Vertek, now 42, has indeed come a long way from that diminutive teenage boy who used to walk and run his way to school at Sto. Niño National High School from his home in Barangay Teresita, Sto. Niño in South Cotabato and vice versa. This daily home-school-home routine has led him to start running and win in the school intramurals for the first time at age 16 and went on to win three gold medals in the 1997 Palarong Pambansa.
He dropped out of college and was enlisted as a soldier-athlete of the Armed Forces of the Philippines (AFP) in 2000, in the same year when he made his Olympic debut and finished 37th in men's 3,000-meter steeplechase in Sydney, Australia. The following year, he clinched two gold medals in 3,000m steeplechase and 5,000m run in the Kuala Lumpur SEA Games.
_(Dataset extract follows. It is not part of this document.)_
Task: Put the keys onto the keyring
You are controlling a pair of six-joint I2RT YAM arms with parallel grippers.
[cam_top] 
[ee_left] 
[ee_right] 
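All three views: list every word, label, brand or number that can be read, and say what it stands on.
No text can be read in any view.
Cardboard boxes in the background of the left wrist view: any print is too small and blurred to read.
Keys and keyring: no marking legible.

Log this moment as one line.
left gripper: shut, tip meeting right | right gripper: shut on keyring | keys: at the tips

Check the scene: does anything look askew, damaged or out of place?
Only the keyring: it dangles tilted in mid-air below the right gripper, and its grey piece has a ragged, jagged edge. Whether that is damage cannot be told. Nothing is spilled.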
He then tried his luck in joining his first qualifying leg in the 26th National Milo Marathon (NMM) in Manila and then later crowned himself the new Milo marathon king in 2002. But lo and behold! He collected four more NMM national finals titles in 2008, 2010, 2012, and 2013.
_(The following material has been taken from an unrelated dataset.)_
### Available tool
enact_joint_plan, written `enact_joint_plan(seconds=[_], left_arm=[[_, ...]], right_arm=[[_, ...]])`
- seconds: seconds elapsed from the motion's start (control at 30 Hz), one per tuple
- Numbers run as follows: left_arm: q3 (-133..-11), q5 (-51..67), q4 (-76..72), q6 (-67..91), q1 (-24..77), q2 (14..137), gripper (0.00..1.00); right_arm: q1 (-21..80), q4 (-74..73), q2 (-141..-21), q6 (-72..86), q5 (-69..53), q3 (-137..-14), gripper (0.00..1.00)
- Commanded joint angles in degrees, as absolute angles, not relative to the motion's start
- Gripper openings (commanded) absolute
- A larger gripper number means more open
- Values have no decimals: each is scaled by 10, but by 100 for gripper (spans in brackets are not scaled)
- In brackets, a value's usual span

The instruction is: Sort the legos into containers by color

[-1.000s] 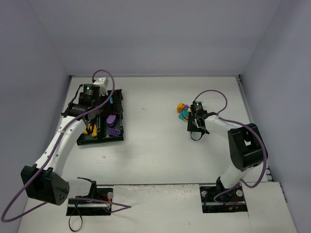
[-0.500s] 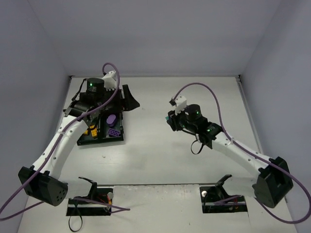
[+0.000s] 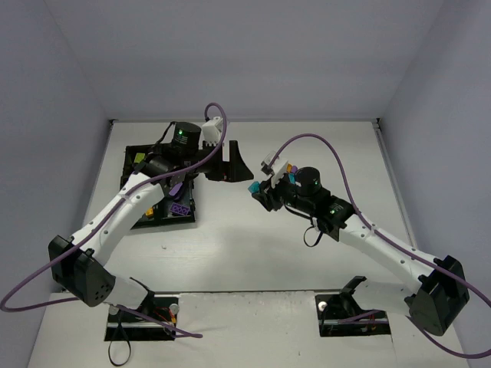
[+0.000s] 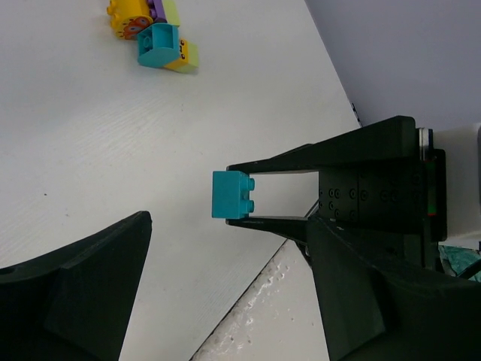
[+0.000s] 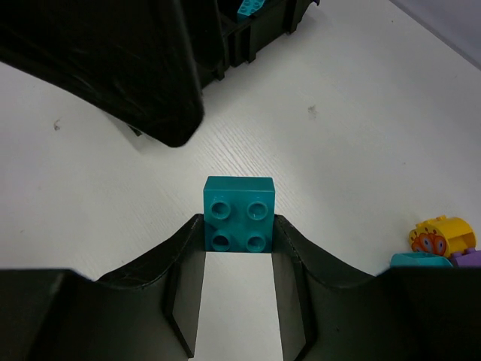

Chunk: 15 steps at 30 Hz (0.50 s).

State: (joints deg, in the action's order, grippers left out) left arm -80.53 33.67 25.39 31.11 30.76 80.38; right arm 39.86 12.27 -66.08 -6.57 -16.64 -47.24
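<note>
My right gripper [image 3: 255,190] is shut on a cyan brick [image 3: 250,187] and holds it above the table's middle. In the right wrist view the brick [image 5: 238,207] sits studs-up between the fingertips of the gripper [image 5: 238,229]. My left gripper [image 3: 219,164] is open and empty, just left of that brick and right of the black tray [image 3: 129,156]. In the left wrist view the gripper [image 4: 225,301] is spread wide, and beyond it the cyan brick [image 4: 229,195] shows in the right gripper's fingers [image 4: 278,167]. Purple pieces [image 3: 177,208] and a yellow-green one [image 3: 140,157] lie in the tray.
A small pile of loose bricks [image 3: 291,168], orange, cyan, purple and yellow-green, lies behind the right gripper; it also shows in the left wrist view [image 4: 154,30] and the right wrist view [image 5: 443,237]. The tray's corner [image 5: 263,30] lies ahead of the held brick.
My right gripper has lifted the cyan brick from the pile and carried it left. My left gripper has swung right, from over the tray to beside that brick.
</note>
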Motion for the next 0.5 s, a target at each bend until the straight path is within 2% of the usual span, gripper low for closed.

But there's more. He smashed the men's 42K record of the NMM in the Manila leg in 2008, registering two hours, 18 minutes, and 52 seconds (2:18:52), which to this time remains to be the time to beat.
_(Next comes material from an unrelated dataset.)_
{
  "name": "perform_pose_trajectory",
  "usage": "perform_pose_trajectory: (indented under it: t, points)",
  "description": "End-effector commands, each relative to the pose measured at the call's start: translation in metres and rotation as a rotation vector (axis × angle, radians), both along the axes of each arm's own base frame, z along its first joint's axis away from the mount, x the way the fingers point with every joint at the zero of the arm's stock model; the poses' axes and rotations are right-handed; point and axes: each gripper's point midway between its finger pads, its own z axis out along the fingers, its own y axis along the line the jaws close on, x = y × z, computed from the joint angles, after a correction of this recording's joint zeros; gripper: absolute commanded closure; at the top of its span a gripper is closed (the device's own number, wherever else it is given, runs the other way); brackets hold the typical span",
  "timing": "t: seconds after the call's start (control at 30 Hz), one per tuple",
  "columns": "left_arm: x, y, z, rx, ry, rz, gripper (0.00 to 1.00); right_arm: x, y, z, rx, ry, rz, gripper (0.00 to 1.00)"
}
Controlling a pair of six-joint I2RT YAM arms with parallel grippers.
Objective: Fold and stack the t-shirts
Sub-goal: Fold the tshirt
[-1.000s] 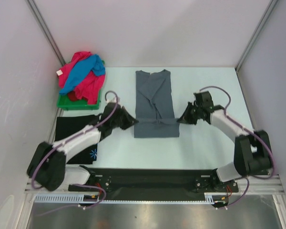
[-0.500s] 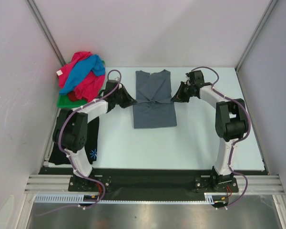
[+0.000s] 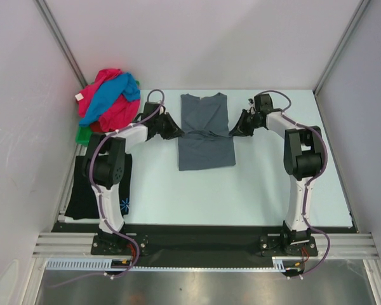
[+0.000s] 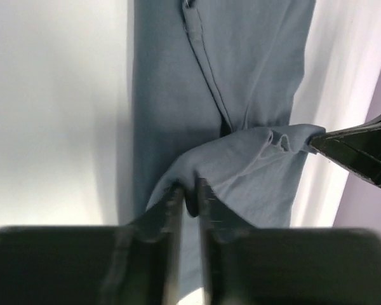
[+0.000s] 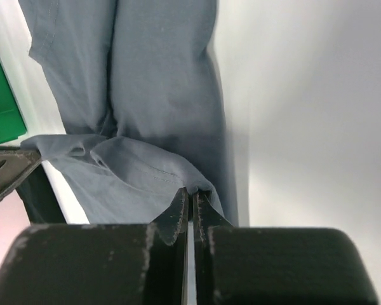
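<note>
The slate-grey t-shirt [image 3: 204, 130] lies lengthwise in the middle of the table, its lower part folded up over itself. My left gripper [image 3: 176, 133] is shut on its hem at the left edge, seen in the left wrist view [image 4: 189, 192]. My right gripper [image 3: 233, 131] is shut on the hem at the right edge, seen in the right wrist view [image 5: 193, 194]. The hem hangs stretched between them above the shirt [image 4: 241, 159]. A black t-shirt with a blue-white print [image 3: 98, 190] lies flat at the left. Pink and blue t-shirts [image 3: 108, 95] are piled at the back left.
A green plastic tray [image 3: 82, 135] sits under the pink and blue pile at the back left, and shows in the right wrist view [image 5: 0, 108]. White walls close the table at the back and both sides.
Both grippers have carried the grey shirt's lower hem away from the near edge toward the collar, folding the shirt about in half. Both arms are now stretched out far.
</note>
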Motion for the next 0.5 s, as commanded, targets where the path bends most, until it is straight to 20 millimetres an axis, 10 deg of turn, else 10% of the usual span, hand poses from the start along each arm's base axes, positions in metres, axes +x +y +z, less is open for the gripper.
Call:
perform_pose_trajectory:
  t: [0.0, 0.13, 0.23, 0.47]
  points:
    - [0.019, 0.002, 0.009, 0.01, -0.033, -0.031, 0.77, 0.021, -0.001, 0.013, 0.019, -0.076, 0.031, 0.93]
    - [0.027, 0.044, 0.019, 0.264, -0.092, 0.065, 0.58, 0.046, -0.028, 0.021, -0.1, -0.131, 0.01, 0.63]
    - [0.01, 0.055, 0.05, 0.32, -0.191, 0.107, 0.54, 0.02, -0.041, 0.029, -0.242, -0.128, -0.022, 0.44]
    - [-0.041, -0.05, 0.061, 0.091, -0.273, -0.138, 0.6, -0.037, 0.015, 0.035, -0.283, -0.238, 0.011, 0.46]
"Sumikat ako dahil sa Milo. Hanggang ngayon, kilala pa rin ako dahil sa record ko sa Milo (I became popular because of Milo. Until now, I'm still known due to my existing NMM record)," Bautista told this writer in a Facebook chat interview.
Now, after two Olympic stints and five SEA Games golds, he is passing on the torch to his long distance runners in the national team, among them are 30th SEA Games 2019 women's marathon gold medalist Christine Hallasgo and 30th SEA Games 2019 men's 5,000-meter bronze medalist Sonny Wagdos of Davao City. His young two sons, Eduard Josh and Eduardo Jr., are also into running. His eldest also joined the 3K and 5K events of past Milo runs.
Buenavista added, "Masaya ako ng dahil sa pagiging runner ko, natupad yung pangarap ko na maging champion at record holder. Hindi ko in-expect na kunin ako ng Patafa na maging national coach pero sa ngayon inaapply ko na rin sa mga athletes ko yung mga nalalaman ko sa training ko (I'm happy that as a runner, I've become a champion and a record holder. I didn't expect that Patafa will hire me as national coach but I have been applying to my athletes what I learned in my training and experience)."
Hail the queen!
Just like her idol coach Eduardo, Hallasgo just walked her way from home to school during High School. She, however, discovered her penchant for running only later.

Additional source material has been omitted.